- Opening Delimiter -

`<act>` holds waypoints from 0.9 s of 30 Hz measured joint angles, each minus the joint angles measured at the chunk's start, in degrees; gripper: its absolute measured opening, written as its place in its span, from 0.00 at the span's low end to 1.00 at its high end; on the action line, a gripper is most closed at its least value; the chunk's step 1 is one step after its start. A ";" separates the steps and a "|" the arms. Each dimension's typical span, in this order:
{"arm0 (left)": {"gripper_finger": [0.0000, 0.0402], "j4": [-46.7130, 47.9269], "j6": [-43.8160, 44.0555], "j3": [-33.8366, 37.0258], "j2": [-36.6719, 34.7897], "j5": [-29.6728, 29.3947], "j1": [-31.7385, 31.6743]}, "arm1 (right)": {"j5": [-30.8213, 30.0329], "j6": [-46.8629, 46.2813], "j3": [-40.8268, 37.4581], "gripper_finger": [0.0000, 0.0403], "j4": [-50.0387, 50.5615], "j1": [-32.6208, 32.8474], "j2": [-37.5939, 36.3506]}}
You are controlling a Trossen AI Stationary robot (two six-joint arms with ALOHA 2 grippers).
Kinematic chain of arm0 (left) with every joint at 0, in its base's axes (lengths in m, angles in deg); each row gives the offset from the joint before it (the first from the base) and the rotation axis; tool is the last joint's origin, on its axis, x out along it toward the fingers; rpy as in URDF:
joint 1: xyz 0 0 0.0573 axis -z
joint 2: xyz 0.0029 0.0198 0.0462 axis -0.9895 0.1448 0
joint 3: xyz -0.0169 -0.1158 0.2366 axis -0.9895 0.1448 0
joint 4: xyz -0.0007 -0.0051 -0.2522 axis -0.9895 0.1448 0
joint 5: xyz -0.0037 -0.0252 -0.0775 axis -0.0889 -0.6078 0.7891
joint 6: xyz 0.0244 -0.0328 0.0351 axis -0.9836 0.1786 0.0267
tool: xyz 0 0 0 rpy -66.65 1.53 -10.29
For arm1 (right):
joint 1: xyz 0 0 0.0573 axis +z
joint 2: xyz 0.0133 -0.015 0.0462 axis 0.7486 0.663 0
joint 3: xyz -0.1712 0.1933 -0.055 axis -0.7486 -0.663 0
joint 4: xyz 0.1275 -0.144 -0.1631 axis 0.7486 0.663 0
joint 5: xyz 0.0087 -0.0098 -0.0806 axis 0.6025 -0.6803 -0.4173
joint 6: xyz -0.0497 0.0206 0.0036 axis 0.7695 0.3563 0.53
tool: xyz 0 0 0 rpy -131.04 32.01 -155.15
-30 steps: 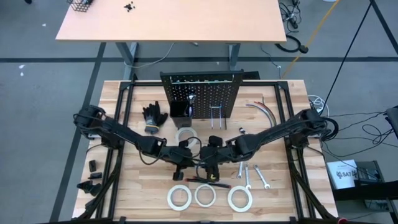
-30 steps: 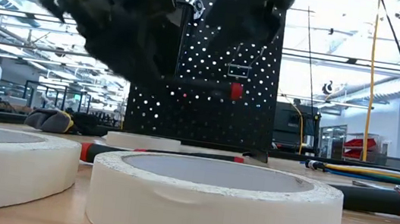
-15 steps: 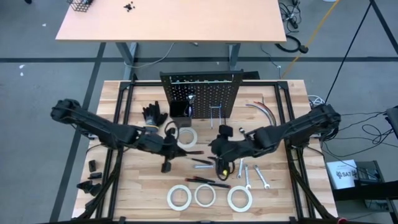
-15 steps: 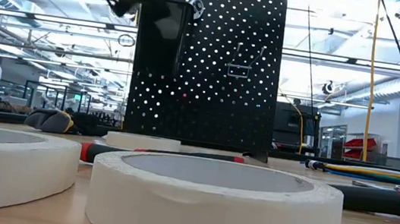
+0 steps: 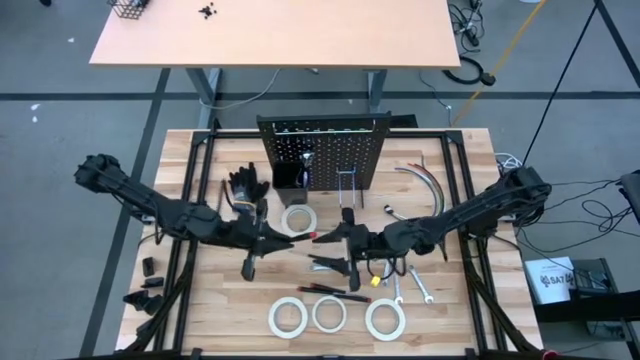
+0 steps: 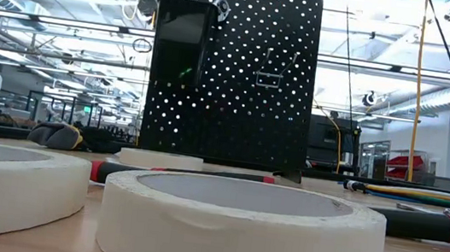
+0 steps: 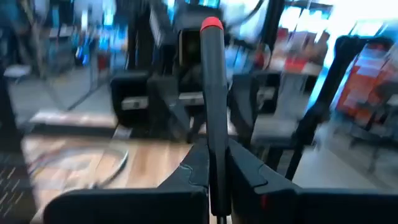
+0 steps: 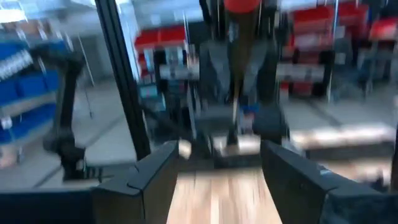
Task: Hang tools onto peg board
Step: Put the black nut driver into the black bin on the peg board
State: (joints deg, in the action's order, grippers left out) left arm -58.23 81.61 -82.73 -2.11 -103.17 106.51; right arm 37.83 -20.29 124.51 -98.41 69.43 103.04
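Note:
My left gripper [image 5: 287, 240] hangs over the table's middle, shut on a thin black screwdriver with a red end [image 7: 211, 25]; the red end [image 5: 316, 237] points toward the table's right. Facing it, my right gripper [image 5: 332, 250] stands open and level, and its fingers [image 8: 155, 177] hold nothing. The peg board [image 5: 322, 155] stands upright at the far middle with a black bin [image 6: 181, 43] on it. Tape rolls [image 5: 329, 314], wrenches [image 5: 393, 285] and more screwdrivers [image 5: 332, 292] lie flat on the tabletop. My left gripper pinches the screwdriver's black handle [image 7: 215, 134] between its two fingers. The fingers come level from the table's left, and the handle runs along them, with the red end out beyond the tips. The screwdriver is about level and lifted clear of the table.
Black gloves [image 5: 248, 186] lie left of the peg board and curved hoses [image 5: 420, 178] right of it. Another tape roll [image 5: 298, 218] lies just in front of the board. Several rolls line the near edge [image 6: 243, 223].
My left gripper has risen with the screwdriver out of the low view, drawn back toward the table's left edge and tipped up to level. My right gripper has tipped up from pointing down to level and lifted a little; it now faces the left one.

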 joint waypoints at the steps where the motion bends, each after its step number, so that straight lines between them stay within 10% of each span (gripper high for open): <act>1: 0.05 -3.10 -0.38 0.53 0.44 0.21 -0.06 | 0.02 1.18 0.21 0.54 -2.49 0.02 0.60; 27: 0.05 -18.73 -1.04 0.99 6.84 3.67 0.36 | 0.02 10.38 12.47 0.50 -5.66 -0.72 5.04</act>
State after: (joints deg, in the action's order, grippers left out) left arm -76.97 80.57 -81.73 4.74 -99.49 106.88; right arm 37.85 -9.92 136.98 -104.07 68.70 108.08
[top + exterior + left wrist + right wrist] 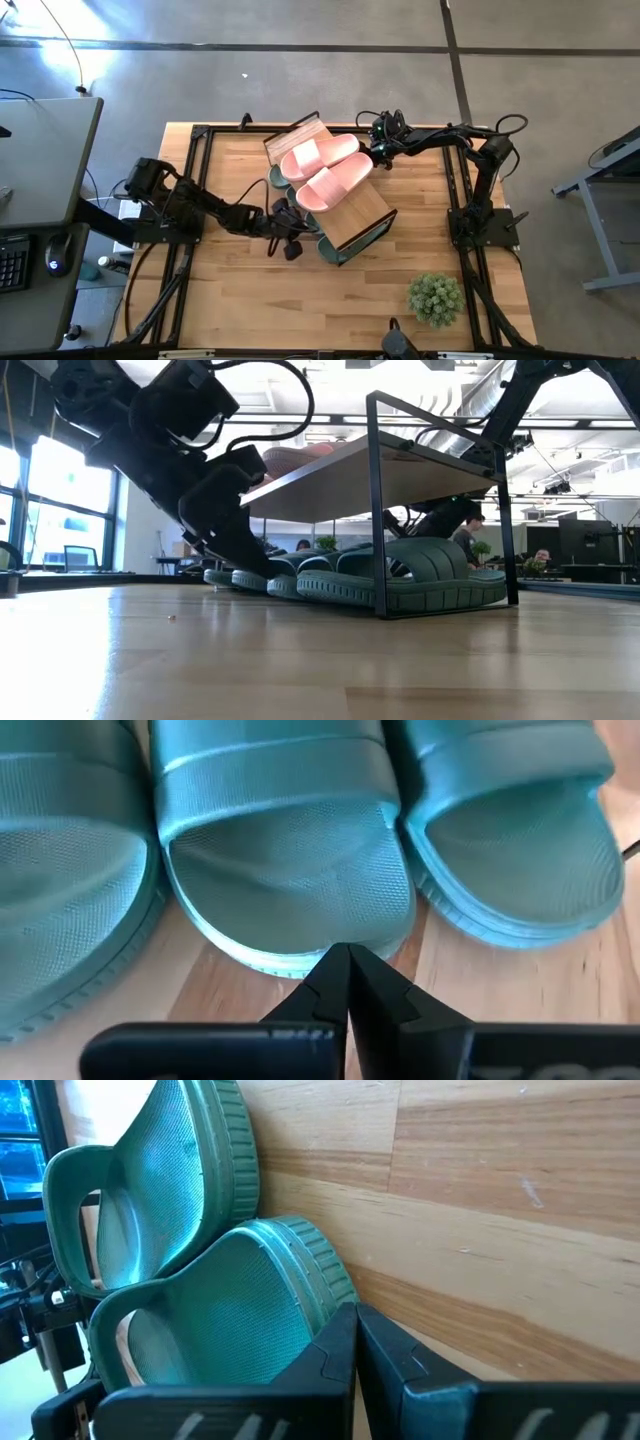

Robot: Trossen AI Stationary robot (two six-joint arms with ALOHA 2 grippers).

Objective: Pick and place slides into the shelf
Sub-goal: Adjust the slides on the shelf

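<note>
The shelf (pixel 362 214) stands slantwise at mid-table, with two pale pink slides (pixel 322 155) (pixel 335 186) lying on its plank top. Sage-green slides (pixel 420 575) lie side by side on the table under it, their ends showing past its edge (pixel 280 178). My left gripper (pixel 290 238) (pixel 348 958) is shut, low at the shelf's left side, at the heel of the middle green slide (pixel 290 850). My right gripper (pixel 378 152) (pixel 355 1320) is shut at the shelf's far side, beside the end of a green slide (pixel 220 1310). My left gripper's shut fingertips (pixel 335 970) meet the heel rim (pixel 295 958) of the middle green slide, coming in level from the table's left. The slide lies flat on the table. My right gripper's shut fingers (pixel 335 1350) lie against the ribbed rim (pixel 325 1280) at one green slide's end, low over the table; whether they press it I cannot tell.
A small green potted plant (pixel 435 298) stands near the table's near right corner. A black metal frame (pixel 200 135) runs along the table's edges. Bare wood lies in front of the shelf (pixel 260 300). People and desks show in the room beyond.
</note>
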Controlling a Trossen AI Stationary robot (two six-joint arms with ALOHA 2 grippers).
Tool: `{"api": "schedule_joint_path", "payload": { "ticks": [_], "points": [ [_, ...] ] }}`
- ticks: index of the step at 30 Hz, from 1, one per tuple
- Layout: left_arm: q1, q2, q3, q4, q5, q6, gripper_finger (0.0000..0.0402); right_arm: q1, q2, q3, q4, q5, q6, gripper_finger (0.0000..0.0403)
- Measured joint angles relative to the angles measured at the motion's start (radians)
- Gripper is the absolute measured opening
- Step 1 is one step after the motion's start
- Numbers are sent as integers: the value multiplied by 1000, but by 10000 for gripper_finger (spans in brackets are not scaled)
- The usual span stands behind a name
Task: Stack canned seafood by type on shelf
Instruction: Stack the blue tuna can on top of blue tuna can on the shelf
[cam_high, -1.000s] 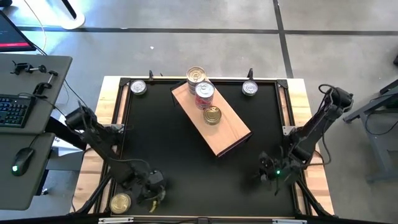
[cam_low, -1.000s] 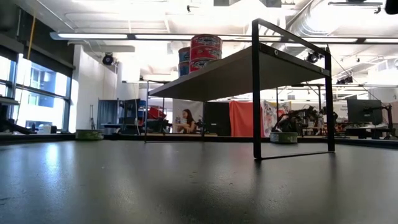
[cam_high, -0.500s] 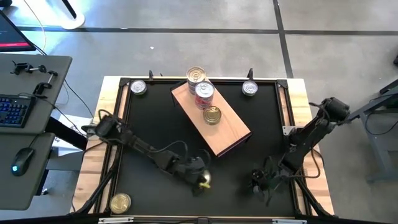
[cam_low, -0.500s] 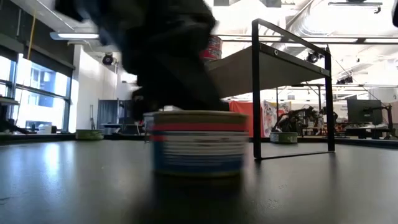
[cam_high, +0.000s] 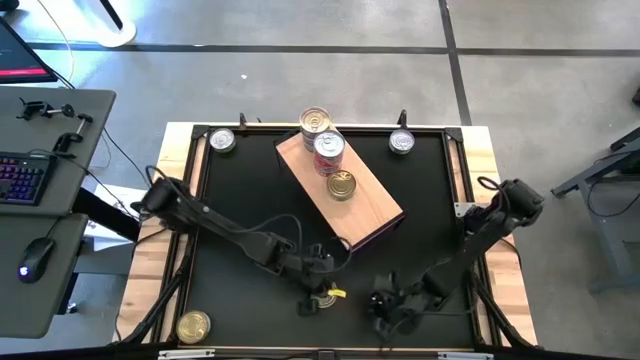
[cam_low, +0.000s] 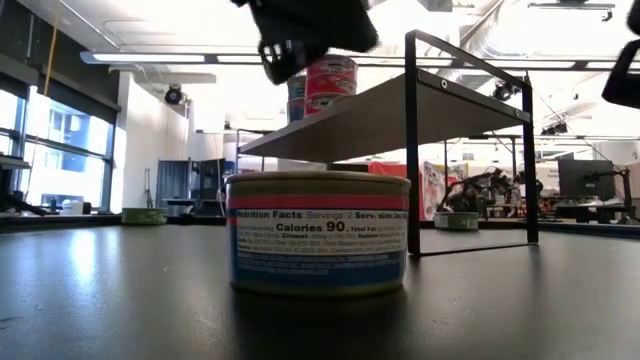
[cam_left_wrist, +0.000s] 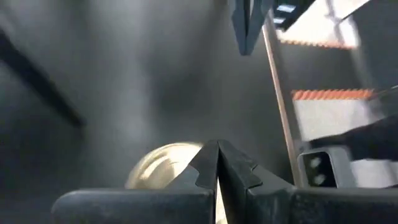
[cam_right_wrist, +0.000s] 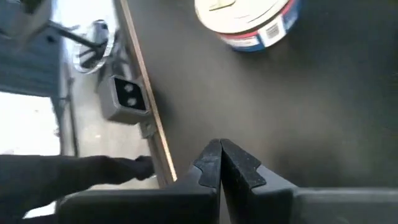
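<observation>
A tin (cam_low: 318, 232) with a gold lid and a pink and blue label stands upright on its base on the black table, near the middle of the front edge (cam_high: 333, 294). My left gripper (cam_left_wrist: 217, 163) is shut and hangs just above it (cam_low: 300, 35), apart from the tin. My right gripper (cam_right_wrist: 221, 155) is shut too, a little to the tin's right (cam_high: 385, 305), with the tin (cam_right_wrist: 245, 22) ahead of it. The shelf (cam_high: 372, 212) is a raised wooden board on black legs. It carries three cans (cam_high: 328, 148) toward its far end, some stacked (cam_low: 330, 80).
Single cans stand at the far left (cam_high: 222, 140) and far right (cam_high: 401, 142) of the table. Another (cam_high: 193, 325) sits on the wooden border at the near left corner. The shelf's black leg (cam_low: 412, 150) stands just behind and right of the near tin.
My left gripper has swept from the near left corner toward the table's right, rolling as it went, and has then risen. The tin came with it and now stands on the table in front of the low camera. My right gripper has moved left along the near edge toward that tin.
</observation>
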Motion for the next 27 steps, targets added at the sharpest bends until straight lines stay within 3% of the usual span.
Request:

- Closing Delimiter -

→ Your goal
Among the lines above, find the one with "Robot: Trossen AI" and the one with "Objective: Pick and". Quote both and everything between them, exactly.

→ Expected answer
Robot: Trossen AI Stationary robot (two six-joint arms with ALOHA 2 grippers).

Objective: Pick and place slides into the shelf

With this, the exercise is complete.